- Given material:
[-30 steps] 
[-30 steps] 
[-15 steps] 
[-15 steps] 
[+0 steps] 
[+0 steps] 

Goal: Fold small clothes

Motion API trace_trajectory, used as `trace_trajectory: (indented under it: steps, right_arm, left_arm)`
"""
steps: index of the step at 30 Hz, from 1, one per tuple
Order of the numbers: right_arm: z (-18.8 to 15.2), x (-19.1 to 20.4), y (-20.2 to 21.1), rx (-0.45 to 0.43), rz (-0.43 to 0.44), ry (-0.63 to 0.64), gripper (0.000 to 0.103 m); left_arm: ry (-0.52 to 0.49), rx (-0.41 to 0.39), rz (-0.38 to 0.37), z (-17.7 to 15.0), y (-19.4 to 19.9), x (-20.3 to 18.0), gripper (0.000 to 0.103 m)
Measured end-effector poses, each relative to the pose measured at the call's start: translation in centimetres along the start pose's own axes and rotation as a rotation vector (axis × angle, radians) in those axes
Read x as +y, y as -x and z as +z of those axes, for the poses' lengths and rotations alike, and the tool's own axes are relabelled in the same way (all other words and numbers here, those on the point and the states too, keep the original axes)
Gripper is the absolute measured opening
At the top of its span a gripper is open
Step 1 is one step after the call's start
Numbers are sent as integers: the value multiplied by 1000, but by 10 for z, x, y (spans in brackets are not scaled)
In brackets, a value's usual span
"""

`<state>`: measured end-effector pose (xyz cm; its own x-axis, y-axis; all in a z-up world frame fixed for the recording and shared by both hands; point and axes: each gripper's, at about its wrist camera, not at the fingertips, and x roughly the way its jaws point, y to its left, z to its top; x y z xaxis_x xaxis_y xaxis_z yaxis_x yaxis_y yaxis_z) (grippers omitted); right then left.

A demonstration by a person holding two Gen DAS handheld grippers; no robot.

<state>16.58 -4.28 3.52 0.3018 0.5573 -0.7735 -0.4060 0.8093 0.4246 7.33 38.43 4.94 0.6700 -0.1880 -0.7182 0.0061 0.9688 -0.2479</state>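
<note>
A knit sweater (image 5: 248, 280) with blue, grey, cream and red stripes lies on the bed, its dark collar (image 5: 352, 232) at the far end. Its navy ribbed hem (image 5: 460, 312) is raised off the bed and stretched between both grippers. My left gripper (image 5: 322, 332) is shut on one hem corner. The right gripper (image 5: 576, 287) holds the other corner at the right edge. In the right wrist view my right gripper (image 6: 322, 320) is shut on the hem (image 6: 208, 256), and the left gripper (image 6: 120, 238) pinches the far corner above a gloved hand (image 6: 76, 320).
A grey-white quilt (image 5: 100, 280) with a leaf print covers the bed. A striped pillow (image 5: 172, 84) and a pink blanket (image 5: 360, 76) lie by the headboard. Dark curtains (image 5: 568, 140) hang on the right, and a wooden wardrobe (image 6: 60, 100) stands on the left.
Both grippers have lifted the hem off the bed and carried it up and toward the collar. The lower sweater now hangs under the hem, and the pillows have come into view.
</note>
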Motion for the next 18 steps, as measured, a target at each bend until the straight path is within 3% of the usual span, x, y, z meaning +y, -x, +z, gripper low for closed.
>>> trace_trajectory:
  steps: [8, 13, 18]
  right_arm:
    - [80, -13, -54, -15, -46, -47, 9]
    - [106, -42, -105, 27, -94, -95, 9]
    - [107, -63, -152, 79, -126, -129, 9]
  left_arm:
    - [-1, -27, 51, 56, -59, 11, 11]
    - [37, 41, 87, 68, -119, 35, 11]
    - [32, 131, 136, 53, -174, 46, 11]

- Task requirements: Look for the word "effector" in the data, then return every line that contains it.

- Output:
Measured end-effector poses, each relative to the pose measured at the call's start: translation in centimetres along the start pose's own axes and rotation as a rotation vector (axis × angle, radians) in those axes
`<state>`: measured end-effector pose (xyz cm; its own x-axis, y-axis; all in a z-up world frame fixed for the recording and shared by both hands; point and axes: each gripper's, at about its wrist camera, not at the fingertips, and x roughly the way its jaws point, y to its left, z to its top; x y z xaxis_x xaxis_y xaxis_z yaxis_x yaxis_y yaxis_z) (grippers omitted); right then left.

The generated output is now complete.